*Task description*
Pictures excluded, reproduce exactly the lines below from the one with "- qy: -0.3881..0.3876" through the one with "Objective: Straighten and", both included.
• • •
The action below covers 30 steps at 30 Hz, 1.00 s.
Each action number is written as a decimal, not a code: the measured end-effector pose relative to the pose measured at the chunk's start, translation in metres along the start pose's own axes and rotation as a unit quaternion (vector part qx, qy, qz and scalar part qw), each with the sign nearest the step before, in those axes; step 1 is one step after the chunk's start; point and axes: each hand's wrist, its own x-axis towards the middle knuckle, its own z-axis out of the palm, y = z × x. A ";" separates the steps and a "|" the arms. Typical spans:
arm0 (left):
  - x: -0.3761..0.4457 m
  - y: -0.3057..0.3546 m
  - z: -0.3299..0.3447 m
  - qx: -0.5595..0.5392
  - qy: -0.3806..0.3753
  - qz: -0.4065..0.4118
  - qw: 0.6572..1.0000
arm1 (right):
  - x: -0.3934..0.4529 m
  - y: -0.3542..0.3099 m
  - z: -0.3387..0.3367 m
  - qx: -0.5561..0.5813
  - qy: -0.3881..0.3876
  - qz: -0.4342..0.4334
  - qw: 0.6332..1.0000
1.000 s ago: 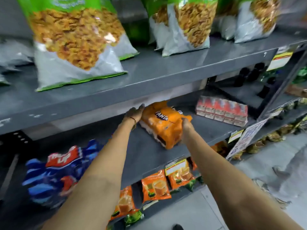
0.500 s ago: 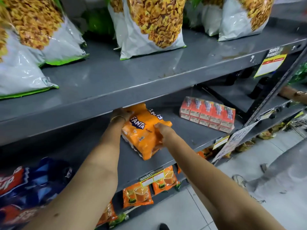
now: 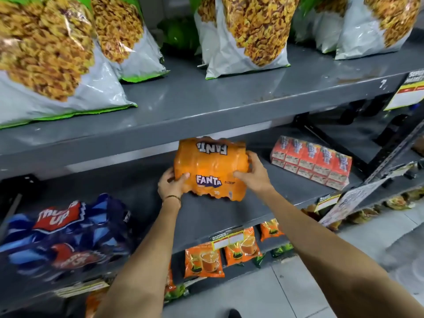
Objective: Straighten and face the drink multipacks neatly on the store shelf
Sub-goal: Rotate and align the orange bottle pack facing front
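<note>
An orange Fanta multipack (image 3: pixel 211 168) stands on the grey middle shelf (image 3: pixel 220 216), its front label facing me and squared to the shelf edge. My left hand (image 3: pixel 171 183) grips its lower left corner. My right hand (image 3: pixel 251 172) grips its right side. A blue Thums Up multipack (image 3: pixel 66 235) sits at the left of the same shelf, blurred. To the right, a red multipack of small drink cartons (image 3: pixel 312 161) lies at an angle on that shelf.
Large snack bags (image 3: pixel 250 33) fill the upper shelf (image 3: pixel 206 99) just above the Fanta pack. Orange drink-mix pouches (image 3: pixel 204 260) hang below. Price tags (image 3: pixel 408 92) and a diagonal metal brace (image 3: pixel 394 154) are at the right. Tiled floor lies at the lower right.
The Fanta pack was turned from a slanted position to face front. My left hand moved from its far top to its lower left corner. The camera view shifted left.
</note>
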 end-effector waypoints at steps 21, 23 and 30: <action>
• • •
*Your solution*
  - qy: -0.3881..0.3876
  - qz: -0.4342..0.4334
  - qw: 0.6332..1.0000
1.000 s ago: 
0.500 s ago: 
now: 
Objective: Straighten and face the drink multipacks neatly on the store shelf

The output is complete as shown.